# Extracted records
====================

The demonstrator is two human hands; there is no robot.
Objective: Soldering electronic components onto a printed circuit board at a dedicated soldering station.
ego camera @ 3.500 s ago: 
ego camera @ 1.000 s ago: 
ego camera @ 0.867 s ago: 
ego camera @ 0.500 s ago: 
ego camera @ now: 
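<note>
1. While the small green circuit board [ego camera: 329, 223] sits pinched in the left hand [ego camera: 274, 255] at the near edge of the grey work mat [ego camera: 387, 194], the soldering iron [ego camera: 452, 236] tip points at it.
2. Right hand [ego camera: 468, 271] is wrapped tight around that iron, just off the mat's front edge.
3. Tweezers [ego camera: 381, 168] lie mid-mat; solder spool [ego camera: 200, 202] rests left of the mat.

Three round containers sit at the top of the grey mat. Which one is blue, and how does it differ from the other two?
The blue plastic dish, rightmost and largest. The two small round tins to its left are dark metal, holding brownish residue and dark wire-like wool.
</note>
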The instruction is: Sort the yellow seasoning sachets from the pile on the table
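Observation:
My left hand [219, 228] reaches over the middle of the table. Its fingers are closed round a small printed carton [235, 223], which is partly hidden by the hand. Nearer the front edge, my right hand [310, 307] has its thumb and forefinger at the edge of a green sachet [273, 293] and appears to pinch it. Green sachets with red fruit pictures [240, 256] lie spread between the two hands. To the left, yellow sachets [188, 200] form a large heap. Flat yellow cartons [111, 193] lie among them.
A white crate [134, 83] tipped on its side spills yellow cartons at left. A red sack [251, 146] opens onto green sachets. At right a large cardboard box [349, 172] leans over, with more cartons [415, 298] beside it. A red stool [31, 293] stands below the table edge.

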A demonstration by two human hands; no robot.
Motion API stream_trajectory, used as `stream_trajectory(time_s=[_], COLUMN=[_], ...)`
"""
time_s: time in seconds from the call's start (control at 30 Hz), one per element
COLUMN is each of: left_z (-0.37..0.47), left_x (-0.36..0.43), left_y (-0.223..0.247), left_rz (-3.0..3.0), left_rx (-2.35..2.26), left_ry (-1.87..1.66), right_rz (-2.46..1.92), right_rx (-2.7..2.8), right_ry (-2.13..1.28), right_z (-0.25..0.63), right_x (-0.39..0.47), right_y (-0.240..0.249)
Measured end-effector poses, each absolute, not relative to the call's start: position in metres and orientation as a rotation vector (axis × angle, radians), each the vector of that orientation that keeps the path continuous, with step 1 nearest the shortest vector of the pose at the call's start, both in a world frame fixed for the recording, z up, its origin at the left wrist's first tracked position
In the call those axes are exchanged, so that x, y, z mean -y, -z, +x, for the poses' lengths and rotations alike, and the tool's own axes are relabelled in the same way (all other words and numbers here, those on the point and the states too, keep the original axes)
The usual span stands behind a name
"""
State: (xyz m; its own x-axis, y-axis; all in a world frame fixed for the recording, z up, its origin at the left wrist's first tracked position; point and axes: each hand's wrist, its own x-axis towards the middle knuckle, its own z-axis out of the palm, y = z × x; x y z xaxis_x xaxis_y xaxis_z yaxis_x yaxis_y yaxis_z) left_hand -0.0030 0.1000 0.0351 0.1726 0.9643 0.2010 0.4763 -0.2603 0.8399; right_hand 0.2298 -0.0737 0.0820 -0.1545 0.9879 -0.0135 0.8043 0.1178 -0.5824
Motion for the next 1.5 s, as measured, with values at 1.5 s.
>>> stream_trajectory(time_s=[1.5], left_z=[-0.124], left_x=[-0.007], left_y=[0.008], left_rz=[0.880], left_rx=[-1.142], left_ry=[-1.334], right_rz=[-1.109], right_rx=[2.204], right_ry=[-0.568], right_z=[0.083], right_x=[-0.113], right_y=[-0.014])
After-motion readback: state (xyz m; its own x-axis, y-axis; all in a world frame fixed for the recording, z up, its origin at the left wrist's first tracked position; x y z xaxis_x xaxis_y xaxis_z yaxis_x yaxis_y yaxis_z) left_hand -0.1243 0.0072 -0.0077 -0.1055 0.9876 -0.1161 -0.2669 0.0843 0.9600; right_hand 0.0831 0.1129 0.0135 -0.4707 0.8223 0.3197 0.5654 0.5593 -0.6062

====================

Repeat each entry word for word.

# Output for this exercise
The demonstrator is two human hands; there is no robot.
Objective: Soldering electronic components onto a printed circuit board at a dedicated soldering station.
ego camera @ 3.500 s ago: 
ego camera @ 1.000 s ago: 
ego camera @ 0.867 s ago: 
ego camera @ 0.500 s ago: 
ego camera @ now: 
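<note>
1. While the small green circuit board [ego camera: 329, 223] sits pinched in the left hand [ego camera: 274, 255] at the near edge of the grey work mat [ego camera: 387, 194], the soldering iron [ego camera: 452, 236] tip points at it.
2. Right hand [ego camera: 468, 271] is wrapped tight around that iron, just off the mat's front edge.
3. Tweezers [ego camera: 381, 168] lie mid-mat; solder spool [ego camera: 200, 202] rests left of the mat.

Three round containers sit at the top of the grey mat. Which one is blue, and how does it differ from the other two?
The blue plastic dish, rightmost and largest. The two small round tins to its left are dark metal, holding brownish residue and dark wire-like wool.
</note>
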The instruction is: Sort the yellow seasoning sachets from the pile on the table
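Observation:
My left hand [219, 228] reaches over the middle of the table. Its fingers are closed round a small printed carton [235, 223], which is partly hidden by the hand. Nearer the front edge, my right hand [310, 307] has its thumb and forefinger at the edge of a green sachet [273, 293] and appears to pinch it. Green sachets with red fruit pictures [240, 256] lie spread between the two hands. To the left, yellow sachets [188, 200] form a large heap. Flat yellow cartons [111, 193] lie among them.
A white crate [134, 83] tipped on its side spills yellow cartons at left. A red sack [251, 146] opens onto green sachets. At right a large cardboard box [349, 172] leans over, with more cartons [415, 298] beside it. A red stool [31, 293] stands below the table edge.
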
A demonstration by two human hands; no robot.
Motion API stream_trajectory, used as `stream_trajectory(time_s=[_], COLUMN=[_], ...)`
"""
time_s: time in seconds from the call's start (control at 30 Hz), one per element
COLUMN is each of: left_z (-0.37..0.47), left_x (-0.36..0.43), left_y (-0.223..0.247), left_rz (-3.0..3.0), left_rx (-2.35..2.26), left_ry (-1.87..1.66), right_rz (-2.46..1.92), right_rx (-2.7..2.8), right_ry (-2.13..1.28), right_z (-0.25..0.63), right_x (-0.39..0.47), right_y (-0.240..0.249)
Measured end-effector poses, each absolute, not relative to the call's start: position in metres and orientation as a rotation vector (axis × angle, radians), each the vector of that orientation that keeps the path continuous, with step 1 nearest the shortest vector of the pose at the call's start, both in a world frame fixed for the recording, z up, its origin at the left wrist's first tracked position
In the call those axes are exchanged, so that x, y, z mean -y, -z, +x, for the poses' lengths and rotations alike, and the tool's own axes are relabelled in the same way (all other words and numbers here, those on the point and the states too, keep the original axes)
The usual span stands behind a name
"""
State: (xyz m; its own x-axis, y-axis; all in a world frame fixed for the recording, z up, its origin at the left wrist's first tracked position; point and axes: each hand's wrist, its own x-axis towards the middle knuckle, its own z-axis out of the palm, y = z × x; x y z xaxis_x xaxis_y xaxis_z yaxis_x yaxis_y yaxis_z) left_hand -0.0030 0.1000 0.0351 0.1726 0.9643 0.2010 0.4763 -0.2603 0.8399; right_hand 0.2298 -0.0737 0.0820 -0.1545 0.9879 -0.0135 0.8043 0.1178 -0.5824
Motion for the next 1.5 s, as measured, with values at 1.5 s.
>>> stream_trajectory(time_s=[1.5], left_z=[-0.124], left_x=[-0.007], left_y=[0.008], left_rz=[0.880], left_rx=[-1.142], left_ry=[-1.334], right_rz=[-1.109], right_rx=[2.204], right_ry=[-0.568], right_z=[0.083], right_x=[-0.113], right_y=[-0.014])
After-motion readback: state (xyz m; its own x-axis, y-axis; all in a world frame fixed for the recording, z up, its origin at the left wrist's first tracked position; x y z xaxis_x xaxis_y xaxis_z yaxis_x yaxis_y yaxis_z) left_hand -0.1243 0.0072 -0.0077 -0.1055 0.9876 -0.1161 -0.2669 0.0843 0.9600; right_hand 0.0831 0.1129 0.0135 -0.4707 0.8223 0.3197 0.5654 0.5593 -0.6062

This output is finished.